GOAL OF THE EXERCISE:
Transcribe the full listing without changing a word, and omit its pictures.

DATA SECTION:
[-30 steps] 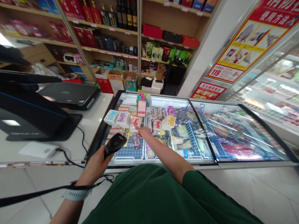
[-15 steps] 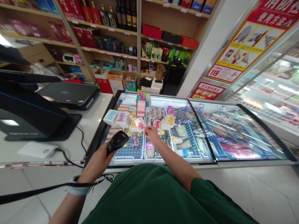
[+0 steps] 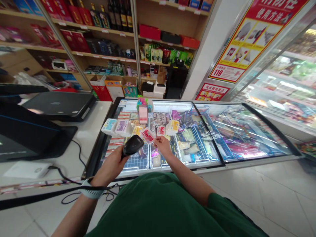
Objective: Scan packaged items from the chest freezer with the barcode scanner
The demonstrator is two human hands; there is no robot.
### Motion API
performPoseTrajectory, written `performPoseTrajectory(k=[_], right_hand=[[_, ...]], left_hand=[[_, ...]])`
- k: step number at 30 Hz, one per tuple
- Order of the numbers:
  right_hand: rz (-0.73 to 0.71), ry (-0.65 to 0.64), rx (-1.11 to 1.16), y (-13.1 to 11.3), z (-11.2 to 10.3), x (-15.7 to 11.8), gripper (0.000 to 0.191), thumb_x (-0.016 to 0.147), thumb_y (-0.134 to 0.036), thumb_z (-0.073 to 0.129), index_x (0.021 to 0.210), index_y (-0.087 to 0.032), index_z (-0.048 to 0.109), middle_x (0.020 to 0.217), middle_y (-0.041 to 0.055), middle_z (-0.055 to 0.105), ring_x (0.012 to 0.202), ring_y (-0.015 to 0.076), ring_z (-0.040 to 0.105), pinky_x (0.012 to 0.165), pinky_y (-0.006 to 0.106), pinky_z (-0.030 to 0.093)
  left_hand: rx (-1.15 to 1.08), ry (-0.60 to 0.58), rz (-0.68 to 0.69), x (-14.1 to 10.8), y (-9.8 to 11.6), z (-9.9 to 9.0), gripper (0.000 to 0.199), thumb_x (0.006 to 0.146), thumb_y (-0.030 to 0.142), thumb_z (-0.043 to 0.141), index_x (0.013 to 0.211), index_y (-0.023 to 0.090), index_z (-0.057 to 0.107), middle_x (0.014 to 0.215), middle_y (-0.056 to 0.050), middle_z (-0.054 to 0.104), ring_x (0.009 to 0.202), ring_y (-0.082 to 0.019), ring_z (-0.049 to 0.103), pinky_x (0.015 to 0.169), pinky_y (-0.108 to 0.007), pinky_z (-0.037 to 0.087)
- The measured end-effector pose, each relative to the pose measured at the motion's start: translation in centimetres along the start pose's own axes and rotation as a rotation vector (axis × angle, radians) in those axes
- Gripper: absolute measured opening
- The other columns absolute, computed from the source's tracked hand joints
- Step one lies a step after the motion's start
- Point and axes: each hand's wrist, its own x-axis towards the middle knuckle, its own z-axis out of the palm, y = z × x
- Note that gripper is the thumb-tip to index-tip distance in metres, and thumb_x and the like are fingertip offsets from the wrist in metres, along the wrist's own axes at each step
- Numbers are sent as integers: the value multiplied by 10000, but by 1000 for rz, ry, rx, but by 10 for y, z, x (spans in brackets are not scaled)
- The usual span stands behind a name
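My left hand (image 3: pixel 111 166) is closed round the handle of a black handheld scanner (image 3: pixel 134 144), whose head points at a red-labelled plastic box (image 3: pixel 147 135). With pinched fingers, my right hand (image 3: pixel 161 144) holds that box by its right edge over the glass freezer top. Left of it on the glass stand a blue-labelled box (image 3: pixel 109 125), a purple-labelled box (image 3: pixel 122 127) and a yellow-labelled box (image 3: pixel 137 130), partly behind the scanner. Just right of it are another red-labelled box (image 3: pixel 161 130) and a yellow-labelled stack (image 3: pixel 173 126).
The chest freezer (image 3: pixel 223 164) stretches to the right. On the left counter (image 3: pixel 98 115) are a black terminal (image 3: pixel 27 131), a closed black device (image 3: pixel 61 103) and a white box (image 3: pixel 28 169) with a cable. Stocked shelves (image 3: pixel 106 29) stand behind.
The scanner has moved right, closer to the held red-labelled box. That box now shows its label more squarely. The whole view has shifted slightly.
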Motion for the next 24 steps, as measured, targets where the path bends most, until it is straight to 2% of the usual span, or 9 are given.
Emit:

RESPONSE TO THE EXERCISE:
[-30 steps] 
[-15 steps] 
[+0 steps] 
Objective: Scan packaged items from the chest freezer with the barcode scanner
The demonstrator is two human hands; there is no robot.
### Motion API
performPoseTrajectory, written `performPoseTrajectory(k=[_], right_hand=[[_, ...]], left_hand=[[_, ...]])`
- k: step number at 30 Hz, one per tuple
- Order of the numbers:
  right_hand: rz (-0.73 to 0.71), ry (-0.65 to 0.64), rx (-1.11 to 1.16), y (-13.1 to 11.3), z (-11.2 to 10.3), x (-15.7 to 11.8), gripper (0.000 to 0.191), thumb_x (-0.016 to 0.147), thumb_y (-0.134 to 0.036), thumb_z (-0.073 to 0.129), index_x (0.021 to 0.210), index_y (-0.087 to 0.032), index_z (-0.048 to 0.109), middle_x (0.020 to 0.217), middle_y (-0.041 to 0.055), middle_z (-0.055 to 0.105), ring_x (0.012 to 0.202), ring_y (-0.015 to 0.076), ring_z (-0.040 to 0.105), pinky_x (0.012 to 0.165), pinky_y (-0.006 to 0.106), pinky_z (-0.030 to 0.093)
  left_hand: rx (-1.15 to 1.08), ry (-0.60 to 0.58), rz (-0.68 to 0.69), x (-14.1 to 10.8), y (-9.8 to 11.6), z (-9.9 to 9.0), gripper (0.000 to 0.199), thumb_x (0.006 to 0.146), thumb_y (-0.030 to 0.142), thumb_z (-0.043 to 0.141), index_x (0.013 to 0.211), index_y (-0.023 to 0.090), index_z (-0.057 to 0.107), middle_x (0.014 to 0.215), middle_y (-0.056 to 0.050), middle_z (-0.054 to 0.104), ring_x (0.009 to 0.202), ring_y (-0.082 to 0.019), ring_z (-0.049 to 0.103), pinky_x (0.015 to 0.169), pinky_y (-0.108 to 0.007), pinky_z (-0.037 to 0.087)
- The measured end-effector pose, each relative to the pose measured at the motion's start: translation in centimetres along the start pose's own axes and rotation as a rotation vector (axis × angle, radians) in those axes
- Gripper: absolute measured opening
- The other columns absolute, computed from the source's tracked hand joints
- Step one lies a step after the motion's start
- Point and axes: each hand's wrist, its own x-axis towards the middle knuckle, its own z-axis out of the palm, y = z × x
- Note that gripper is the thumb-tip to index-tip distance in metres, and thumb_x and the like are fingertip offsets from the wrist in metres, along the wrist's own axes at each step
- Numbers are sent as integers: the value multiplied by 10000, but by 1000 for rz, ry, rx, but by 10 for y, z, x (spans in brackets are not scaled)
- The usual span stands behind a name
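My left hand (image 3: pixel 111 166) is closed round the handle of a black handheld scanner (image 3: pixel 134 144), whose head points at a red-labelled plastic box (image 3: pixel 147 135). With pinched fingers, my right hand (image 3: pixel 161 144) holds that box by its right edge over the glass freezer top. Left of it on the glass stand a blue-labelled box (image 3: pixel 109 125), a purple-labelled box (image 3: pixel 122 127) and a yellow-labelled box (image 3: pixel 137 130), partly behind the scanner. Just right of it are another red-labelled box (image 3: pixel 161 130) and a yellow-labelled stack (image 3: pixel 173 126).
The chest freezer (image 3: pixel 223 164) stretches to the right. On the left counter (image 3: pixel 98 115) are a black terminal (image 3: pixel 27 131), a closed black device (image 3: pixel 61 103) and a white box (image 3: pixel 28 169) with a cable. Stocked shelves (image 3: pixel 106 29) stand behind.
The scanner has moved right, closer to the held red-labelled box. That box now shows its label more squarely. The whole view has shifted slightly.
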Motion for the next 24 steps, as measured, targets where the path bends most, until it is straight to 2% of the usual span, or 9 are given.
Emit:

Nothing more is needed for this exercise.